BEGIN Records to use
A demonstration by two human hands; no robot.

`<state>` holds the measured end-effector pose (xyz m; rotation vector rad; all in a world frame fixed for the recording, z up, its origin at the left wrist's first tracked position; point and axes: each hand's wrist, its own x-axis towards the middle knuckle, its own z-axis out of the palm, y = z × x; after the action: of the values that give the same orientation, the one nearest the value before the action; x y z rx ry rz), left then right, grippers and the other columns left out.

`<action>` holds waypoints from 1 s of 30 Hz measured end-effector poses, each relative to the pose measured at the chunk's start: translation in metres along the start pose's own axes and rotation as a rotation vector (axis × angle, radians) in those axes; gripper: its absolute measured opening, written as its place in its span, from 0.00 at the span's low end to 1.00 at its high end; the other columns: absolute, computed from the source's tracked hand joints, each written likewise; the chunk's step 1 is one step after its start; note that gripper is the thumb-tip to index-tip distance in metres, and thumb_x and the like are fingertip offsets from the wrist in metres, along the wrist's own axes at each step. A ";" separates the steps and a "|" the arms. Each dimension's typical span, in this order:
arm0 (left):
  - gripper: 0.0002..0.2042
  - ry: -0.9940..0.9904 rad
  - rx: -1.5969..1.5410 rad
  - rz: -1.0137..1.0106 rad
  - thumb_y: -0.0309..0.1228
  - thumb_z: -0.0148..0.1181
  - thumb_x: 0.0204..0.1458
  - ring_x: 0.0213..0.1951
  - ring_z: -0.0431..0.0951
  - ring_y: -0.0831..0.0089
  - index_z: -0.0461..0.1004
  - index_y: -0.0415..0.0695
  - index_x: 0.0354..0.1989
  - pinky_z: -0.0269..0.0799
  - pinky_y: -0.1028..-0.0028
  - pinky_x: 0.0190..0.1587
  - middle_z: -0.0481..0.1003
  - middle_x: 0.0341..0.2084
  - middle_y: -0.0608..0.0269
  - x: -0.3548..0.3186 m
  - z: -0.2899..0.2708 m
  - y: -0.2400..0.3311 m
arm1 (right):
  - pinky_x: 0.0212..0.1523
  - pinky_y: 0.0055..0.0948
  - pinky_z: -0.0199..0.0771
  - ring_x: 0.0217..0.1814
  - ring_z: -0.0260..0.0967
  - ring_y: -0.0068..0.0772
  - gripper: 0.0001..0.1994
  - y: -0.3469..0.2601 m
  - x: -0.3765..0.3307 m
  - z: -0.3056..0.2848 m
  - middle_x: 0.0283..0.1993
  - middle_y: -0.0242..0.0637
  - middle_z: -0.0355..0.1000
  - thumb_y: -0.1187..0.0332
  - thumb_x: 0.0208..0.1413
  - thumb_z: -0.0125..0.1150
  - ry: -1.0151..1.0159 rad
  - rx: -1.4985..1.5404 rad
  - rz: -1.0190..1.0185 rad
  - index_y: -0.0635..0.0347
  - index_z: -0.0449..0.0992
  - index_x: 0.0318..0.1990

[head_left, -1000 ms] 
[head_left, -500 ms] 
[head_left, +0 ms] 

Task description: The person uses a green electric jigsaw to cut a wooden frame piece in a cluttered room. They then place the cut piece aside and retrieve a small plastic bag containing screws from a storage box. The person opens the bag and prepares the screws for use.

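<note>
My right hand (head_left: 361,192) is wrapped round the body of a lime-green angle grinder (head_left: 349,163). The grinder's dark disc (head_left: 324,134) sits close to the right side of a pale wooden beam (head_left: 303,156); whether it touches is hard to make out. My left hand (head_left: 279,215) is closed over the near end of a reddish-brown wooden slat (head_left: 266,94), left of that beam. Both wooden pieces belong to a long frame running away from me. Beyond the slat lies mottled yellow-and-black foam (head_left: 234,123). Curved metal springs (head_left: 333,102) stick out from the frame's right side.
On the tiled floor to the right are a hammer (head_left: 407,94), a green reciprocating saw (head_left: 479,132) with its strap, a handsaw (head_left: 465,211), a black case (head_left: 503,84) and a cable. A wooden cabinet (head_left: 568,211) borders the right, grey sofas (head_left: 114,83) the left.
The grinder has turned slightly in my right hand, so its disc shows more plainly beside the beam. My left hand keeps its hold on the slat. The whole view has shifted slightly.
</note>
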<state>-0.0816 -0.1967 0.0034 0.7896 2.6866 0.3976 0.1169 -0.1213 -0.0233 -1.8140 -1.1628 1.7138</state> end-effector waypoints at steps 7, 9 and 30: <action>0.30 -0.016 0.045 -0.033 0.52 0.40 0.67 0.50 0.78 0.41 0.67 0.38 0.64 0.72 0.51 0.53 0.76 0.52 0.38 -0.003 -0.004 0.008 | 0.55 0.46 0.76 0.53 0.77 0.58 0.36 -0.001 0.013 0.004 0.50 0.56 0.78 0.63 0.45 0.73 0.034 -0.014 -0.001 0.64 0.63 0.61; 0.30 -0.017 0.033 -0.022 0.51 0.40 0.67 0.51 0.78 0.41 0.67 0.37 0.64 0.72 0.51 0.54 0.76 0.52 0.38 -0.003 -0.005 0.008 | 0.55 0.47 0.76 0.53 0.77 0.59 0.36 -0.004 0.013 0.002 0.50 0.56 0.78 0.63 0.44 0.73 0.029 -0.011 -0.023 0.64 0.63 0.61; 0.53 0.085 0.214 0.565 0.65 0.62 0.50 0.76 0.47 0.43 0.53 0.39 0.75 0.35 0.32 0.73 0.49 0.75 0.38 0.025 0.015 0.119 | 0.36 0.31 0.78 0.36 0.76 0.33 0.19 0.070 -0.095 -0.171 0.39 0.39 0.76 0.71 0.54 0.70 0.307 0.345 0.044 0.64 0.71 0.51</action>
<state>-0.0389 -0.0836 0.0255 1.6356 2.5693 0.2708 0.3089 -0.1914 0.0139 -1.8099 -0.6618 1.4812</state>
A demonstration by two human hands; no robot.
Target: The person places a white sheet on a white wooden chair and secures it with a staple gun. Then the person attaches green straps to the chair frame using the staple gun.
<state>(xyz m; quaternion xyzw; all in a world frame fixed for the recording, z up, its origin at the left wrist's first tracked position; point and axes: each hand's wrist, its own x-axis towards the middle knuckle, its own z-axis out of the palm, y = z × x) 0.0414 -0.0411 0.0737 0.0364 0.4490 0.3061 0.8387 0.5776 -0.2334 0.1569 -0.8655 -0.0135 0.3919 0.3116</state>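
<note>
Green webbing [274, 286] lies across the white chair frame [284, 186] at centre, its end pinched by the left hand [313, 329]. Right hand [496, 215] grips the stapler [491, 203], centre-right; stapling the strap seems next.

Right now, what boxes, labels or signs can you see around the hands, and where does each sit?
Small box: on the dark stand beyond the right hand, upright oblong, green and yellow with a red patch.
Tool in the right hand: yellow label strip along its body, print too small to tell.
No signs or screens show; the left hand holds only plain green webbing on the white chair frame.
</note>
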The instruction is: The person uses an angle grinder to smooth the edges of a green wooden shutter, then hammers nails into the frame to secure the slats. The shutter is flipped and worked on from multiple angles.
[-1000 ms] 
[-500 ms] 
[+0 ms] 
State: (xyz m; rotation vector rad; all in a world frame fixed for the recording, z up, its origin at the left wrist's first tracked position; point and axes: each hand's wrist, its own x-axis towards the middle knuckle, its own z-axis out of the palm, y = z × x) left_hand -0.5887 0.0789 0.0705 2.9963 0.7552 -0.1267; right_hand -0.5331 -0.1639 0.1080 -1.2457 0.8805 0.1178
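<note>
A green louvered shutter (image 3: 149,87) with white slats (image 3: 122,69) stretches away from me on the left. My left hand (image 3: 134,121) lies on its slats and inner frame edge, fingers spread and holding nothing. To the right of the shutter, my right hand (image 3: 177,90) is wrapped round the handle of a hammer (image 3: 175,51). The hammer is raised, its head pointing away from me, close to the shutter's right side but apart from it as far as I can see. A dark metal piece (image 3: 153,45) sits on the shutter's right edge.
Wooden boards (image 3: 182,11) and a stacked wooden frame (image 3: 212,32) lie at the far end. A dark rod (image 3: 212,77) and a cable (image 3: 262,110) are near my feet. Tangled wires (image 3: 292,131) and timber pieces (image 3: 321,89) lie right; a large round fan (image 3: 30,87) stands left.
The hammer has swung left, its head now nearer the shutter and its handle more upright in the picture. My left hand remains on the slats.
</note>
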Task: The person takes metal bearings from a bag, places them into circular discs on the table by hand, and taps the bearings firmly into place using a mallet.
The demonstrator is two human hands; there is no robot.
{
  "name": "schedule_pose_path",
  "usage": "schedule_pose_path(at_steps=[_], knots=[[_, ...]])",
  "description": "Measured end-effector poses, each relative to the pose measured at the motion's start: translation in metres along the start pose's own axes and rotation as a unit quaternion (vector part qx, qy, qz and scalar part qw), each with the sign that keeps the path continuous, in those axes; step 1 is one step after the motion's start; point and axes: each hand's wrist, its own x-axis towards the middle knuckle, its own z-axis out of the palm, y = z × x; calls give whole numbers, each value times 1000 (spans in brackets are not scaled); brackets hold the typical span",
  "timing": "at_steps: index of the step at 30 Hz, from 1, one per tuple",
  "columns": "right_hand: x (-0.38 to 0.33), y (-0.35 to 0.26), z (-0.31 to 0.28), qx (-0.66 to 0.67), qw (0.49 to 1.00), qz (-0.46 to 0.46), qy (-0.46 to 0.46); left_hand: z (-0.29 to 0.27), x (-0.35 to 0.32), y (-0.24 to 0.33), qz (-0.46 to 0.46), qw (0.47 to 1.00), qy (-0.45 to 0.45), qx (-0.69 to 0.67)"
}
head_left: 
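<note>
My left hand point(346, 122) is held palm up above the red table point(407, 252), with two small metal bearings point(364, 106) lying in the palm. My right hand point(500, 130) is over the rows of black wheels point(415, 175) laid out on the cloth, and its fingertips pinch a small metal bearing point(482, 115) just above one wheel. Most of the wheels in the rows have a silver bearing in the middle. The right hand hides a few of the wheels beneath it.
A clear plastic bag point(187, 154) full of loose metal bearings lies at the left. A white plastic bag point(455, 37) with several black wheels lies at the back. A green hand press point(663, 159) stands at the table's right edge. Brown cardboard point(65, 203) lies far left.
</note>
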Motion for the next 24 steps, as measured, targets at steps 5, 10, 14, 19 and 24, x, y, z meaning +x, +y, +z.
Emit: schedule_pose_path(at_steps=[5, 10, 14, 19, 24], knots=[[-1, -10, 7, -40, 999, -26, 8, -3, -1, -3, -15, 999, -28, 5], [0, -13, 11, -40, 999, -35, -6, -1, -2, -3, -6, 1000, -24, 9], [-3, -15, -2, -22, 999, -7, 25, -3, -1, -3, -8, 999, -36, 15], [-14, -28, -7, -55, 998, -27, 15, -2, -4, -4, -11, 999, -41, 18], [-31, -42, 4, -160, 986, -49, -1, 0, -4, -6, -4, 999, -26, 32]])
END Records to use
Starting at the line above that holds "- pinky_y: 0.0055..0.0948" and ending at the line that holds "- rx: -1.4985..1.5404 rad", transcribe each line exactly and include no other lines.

  - pinky_y: 0.0055..0.0948
  - pinky_z: -0.0199..0.0771
  - ring_x: 0.0217..0.1814
  - ring_z: -0.0260..0.0967
  - ring_y: -0.0068..0.0772
  - gripper: 0.0001..0.1994
  - y: -0.3469..0.2601 m
  - x: -0.3765..0.3307 m
  - z: -0.3056..0.2848 m
  - middle_x: 0.0283..0.1993
  - middle_y: -0.0242..0.0637
  - middle_z: -0.0355..0.1000
  - thumb_y: -0.1187..0.0332
  - thumb_x: 0.0208..0.1413
  - thumb_z: -0.0125..0.1150
  - ry: -1.0151..1.0159 rad
  - rx: -1.4985..1.5404 rad

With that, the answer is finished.